Basal Cell Carcinoma (BCC)

BCC is by far the most common skin cancer. There are approximately 4 BCCs for every 1 SCC,
and approximately 10 BCCs for every 1 melanoma. BCCs are related to sun exposure, occurring
mainly on sun exposed skin and being more common in patients with significant sun exposure.
Intermittent, intense exposure early in life seems most relevant to BCCs. In addition, individuals
with lighter pigmentation are at greater risk.

There are several clinical types of BCC:

Nodular BCCs are most common. These have a very typical pearly appearance, are usually
dome-shaped and have sharp borders (Figure 10.6). In addition to the pearly appearance,
there are typically prominent telangiectasias on the surface of nodular BCCs (Figure 10.7).
This type is most common on the head and neck.

Superficial BCCs are most common on the trunk. They present as slightly pink, scaly
patches or thin plaques (Figure 10.8) (Figure 10.9).

Morpheaform and infiltrating BCCs often present as firm plaques that are ill-defined with
no clinically obvious borders. They are often difficult to diagnose clinically, and a biopsy
may be required.

Dysfunction of the PTCH gene is the most important genetic alteration in BCCs. The product of
this gene (called “patched”) binds to another protein called “smoothened”. When patched is
bound to smoothened, smoothened is deactivated. When patched is mutated, it cannot bind
smoothened, and smoothened signals for cell proliferation. PTCH mutations are seen in most
BCCs in the general population. The next most common mutation in sporadic BCCs is in the
p53 gene, another tumor suppressor.

In a specific disease called “Basal Cell Nevus Syndrome”, there is a germline deactivation of the
PTCH gene. When a mutation occurs in the one remaining functional copy of the gene, a BCC
develops. These patients develop hundreds of BCCs all over their body.
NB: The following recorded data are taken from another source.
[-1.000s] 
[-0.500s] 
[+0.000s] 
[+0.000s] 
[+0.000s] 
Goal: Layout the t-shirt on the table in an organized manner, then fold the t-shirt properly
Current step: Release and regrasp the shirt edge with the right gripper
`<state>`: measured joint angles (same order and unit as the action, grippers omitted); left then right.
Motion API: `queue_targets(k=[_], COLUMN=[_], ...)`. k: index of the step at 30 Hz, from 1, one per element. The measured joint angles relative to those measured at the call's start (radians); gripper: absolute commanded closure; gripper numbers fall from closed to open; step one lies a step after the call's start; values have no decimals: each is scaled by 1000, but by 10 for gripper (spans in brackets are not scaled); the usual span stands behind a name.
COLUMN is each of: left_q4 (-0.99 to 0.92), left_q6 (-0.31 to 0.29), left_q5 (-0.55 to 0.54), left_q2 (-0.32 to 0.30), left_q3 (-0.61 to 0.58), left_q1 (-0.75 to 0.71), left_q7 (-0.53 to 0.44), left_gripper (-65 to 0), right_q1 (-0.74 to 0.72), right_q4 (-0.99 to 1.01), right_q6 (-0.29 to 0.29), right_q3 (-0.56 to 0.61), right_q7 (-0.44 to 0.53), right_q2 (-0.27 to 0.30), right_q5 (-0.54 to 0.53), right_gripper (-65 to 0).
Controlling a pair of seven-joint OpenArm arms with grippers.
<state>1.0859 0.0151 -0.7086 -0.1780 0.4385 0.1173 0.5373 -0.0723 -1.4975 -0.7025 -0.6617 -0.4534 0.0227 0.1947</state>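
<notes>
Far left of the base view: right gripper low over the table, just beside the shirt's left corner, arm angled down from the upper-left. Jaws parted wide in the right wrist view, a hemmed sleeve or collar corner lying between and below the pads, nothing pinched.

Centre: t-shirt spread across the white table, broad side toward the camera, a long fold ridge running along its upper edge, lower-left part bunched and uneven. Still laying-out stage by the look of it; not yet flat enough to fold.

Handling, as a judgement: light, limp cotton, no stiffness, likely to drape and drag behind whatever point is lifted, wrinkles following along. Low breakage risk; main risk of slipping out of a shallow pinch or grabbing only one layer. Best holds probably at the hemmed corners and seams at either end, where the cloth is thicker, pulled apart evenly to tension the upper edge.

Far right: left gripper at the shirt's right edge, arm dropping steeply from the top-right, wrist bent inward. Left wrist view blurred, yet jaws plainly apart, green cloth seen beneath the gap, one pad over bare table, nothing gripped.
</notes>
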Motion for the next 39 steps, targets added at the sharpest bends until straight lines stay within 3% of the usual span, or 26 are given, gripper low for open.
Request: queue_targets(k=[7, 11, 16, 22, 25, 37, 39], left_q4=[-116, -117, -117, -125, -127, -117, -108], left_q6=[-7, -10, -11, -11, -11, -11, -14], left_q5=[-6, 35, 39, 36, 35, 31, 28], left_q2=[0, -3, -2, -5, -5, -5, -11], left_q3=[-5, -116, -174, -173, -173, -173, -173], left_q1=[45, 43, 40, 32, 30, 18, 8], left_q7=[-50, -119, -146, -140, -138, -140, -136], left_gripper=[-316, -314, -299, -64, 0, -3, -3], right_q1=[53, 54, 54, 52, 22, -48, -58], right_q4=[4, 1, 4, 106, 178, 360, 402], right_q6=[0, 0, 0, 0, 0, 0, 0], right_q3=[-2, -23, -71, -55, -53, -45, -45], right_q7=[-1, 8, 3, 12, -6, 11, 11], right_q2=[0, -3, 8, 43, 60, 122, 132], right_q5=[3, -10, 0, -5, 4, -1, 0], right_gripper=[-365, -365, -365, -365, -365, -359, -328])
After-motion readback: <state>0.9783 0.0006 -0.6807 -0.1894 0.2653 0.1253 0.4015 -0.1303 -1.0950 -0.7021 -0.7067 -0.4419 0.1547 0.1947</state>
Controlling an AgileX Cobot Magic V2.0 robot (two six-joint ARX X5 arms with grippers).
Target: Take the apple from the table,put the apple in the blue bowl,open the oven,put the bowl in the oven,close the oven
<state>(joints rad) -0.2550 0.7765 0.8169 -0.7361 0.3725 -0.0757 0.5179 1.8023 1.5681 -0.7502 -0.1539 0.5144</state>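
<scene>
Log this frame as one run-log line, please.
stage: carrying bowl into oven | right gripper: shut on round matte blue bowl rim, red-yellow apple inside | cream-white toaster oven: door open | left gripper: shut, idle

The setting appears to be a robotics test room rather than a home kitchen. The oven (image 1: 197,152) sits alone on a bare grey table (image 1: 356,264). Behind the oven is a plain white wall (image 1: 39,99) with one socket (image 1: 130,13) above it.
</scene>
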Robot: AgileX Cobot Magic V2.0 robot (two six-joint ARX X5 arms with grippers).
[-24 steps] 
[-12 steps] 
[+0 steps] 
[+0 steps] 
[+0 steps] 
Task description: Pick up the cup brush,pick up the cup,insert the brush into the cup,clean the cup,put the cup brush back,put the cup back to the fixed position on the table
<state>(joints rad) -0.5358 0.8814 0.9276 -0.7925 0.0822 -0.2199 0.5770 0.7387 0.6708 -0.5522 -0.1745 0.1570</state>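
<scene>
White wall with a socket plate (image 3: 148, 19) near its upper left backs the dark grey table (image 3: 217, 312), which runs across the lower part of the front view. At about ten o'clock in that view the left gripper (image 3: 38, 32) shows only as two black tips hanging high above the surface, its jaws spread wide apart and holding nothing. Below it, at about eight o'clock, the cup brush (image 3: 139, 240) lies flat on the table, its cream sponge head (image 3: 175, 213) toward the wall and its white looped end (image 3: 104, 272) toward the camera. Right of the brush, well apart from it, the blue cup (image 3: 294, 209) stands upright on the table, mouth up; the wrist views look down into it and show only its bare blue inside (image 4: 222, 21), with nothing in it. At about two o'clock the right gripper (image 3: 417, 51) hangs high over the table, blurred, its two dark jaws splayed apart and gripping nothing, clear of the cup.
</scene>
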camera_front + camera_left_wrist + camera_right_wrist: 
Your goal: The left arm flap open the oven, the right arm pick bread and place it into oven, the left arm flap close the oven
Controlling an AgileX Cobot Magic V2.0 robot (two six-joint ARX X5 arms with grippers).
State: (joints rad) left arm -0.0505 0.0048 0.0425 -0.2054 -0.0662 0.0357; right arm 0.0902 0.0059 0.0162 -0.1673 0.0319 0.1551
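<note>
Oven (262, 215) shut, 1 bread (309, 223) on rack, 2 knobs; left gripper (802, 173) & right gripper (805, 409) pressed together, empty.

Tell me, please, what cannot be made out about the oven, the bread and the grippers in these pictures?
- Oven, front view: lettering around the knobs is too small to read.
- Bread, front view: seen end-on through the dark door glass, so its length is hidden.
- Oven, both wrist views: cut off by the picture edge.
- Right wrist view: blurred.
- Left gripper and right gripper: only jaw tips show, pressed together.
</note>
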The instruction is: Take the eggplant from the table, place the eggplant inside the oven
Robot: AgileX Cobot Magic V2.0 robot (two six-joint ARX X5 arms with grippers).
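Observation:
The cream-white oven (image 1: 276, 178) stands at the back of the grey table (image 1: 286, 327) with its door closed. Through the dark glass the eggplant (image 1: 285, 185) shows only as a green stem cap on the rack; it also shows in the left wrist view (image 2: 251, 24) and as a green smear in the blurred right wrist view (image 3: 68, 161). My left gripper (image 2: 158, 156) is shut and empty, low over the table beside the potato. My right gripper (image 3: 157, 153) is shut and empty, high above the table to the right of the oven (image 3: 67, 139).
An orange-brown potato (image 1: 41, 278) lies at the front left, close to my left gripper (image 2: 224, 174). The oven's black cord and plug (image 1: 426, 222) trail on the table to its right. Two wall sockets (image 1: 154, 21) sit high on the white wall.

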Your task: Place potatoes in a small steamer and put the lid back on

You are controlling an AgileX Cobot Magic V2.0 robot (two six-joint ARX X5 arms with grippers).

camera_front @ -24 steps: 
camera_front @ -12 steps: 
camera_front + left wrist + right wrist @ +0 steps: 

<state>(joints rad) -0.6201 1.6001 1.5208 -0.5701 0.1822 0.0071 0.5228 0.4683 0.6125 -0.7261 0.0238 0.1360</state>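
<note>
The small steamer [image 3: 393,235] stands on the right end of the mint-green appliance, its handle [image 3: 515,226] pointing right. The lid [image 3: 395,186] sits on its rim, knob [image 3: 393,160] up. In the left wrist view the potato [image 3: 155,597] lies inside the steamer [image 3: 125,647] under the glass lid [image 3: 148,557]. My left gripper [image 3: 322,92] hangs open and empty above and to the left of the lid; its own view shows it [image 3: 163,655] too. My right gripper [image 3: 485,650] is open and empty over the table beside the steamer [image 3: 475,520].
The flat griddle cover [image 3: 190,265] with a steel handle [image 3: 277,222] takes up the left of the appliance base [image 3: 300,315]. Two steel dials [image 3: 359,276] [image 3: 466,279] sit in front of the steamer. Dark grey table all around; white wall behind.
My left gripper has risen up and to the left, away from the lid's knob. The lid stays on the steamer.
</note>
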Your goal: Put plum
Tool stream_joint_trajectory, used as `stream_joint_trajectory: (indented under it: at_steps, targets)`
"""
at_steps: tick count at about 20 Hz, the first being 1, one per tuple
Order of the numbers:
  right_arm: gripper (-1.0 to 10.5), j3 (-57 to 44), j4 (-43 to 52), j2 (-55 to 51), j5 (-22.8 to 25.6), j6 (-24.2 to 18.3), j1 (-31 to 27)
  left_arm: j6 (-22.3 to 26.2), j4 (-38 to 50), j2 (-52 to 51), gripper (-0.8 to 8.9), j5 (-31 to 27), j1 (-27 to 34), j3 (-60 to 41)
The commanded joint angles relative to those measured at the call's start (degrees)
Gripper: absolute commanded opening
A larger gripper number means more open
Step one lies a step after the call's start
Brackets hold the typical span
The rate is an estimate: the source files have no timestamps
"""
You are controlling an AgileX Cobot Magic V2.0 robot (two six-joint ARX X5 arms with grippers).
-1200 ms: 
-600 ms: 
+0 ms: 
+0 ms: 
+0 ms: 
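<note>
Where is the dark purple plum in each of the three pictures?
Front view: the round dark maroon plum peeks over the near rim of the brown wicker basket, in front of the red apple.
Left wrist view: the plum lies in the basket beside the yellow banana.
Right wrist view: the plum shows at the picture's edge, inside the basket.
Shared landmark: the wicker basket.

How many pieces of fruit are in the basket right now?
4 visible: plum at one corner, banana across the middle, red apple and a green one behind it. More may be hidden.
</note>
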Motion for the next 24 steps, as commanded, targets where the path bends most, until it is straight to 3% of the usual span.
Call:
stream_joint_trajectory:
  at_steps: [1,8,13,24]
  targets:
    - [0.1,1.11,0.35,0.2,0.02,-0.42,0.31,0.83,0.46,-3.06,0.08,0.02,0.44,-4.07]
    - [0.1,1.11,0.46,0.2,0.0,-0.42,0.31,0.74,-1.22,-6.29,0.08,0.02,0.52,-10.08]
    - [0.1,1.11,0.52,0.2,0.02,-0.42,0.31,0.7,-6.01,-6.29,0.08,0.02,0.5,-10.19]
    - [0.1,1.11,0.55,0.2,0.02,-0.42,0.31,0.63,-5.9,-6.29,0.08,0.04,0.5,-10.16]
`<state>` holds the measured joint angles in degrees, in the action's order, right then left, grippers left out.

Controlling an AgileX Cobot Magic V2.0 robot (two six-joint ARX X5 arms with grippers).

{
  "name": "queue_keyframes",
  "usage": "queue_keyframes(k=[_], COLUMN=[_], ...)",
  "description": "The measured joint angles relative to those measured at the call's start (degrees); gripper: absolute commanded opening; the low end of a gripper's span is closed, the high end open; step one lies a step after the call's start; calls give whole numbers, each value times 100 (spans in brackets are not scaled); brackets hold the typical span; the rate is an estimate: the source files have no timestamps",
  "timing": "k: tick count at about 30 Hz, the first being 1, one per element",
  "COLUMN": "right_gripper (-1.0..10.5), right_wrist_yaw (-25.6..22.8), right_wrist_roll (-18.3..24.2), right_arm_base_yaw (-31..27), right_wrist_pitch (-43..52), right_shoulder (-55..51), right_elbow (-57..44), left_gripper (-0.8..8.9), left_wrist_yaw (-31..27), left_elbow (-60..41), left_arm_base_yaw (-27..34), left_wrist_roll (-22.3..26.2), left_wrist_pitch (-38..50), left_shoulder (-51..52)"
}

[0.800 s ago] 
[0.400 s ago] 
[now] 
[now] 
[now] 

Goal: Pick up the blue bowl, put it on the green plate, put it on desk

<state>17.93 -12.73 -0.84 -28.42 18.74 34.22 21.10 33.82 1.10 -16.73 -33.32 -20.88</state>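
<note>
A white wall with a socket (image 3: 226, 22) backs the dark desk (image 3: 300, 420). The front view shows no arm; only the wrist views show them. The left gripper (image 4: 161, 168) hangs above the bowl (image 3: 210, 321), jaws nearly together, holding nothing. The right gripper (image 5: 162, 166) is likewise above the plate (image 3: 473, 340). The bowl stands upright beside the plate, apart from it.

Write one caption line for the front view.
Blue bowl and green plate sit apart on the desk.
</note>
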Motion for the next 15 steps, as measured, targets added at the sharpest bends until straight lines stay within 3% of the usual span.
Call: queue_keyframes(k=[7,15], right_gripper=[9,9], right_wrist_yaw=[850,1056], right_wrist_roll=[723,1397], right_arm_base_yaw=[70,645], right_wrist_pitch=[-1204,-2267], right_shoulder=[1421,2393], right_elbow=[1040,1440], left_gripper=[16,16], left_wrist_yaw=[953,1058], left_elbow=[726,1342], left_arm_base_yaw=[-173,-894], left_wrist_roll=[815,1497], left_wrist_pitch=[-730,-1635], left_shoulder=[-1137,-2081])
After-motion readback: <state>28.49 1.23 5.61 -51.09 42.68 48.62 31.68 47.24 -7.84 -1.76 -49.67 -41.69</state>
Treatment of BCCs is surgical – lesions are excised. Other accepted techniques include curetting
and electrodessication, imiquimod treatment for superficial BCCs, and in selected circumstances,
treatment with liquid nitrogen, although this modality is seldom used.

Untreated, a BCC can be locally destructive. This is especially concerning when the tumor is
near a vital structure, such as the eye, ear, or mouth. Morpheaform and infiltrating BCCs are the
most locally destructive. It is extremely rare, essentially unheard of, for a BCC to metastasize,
regardless of the size of the tumor.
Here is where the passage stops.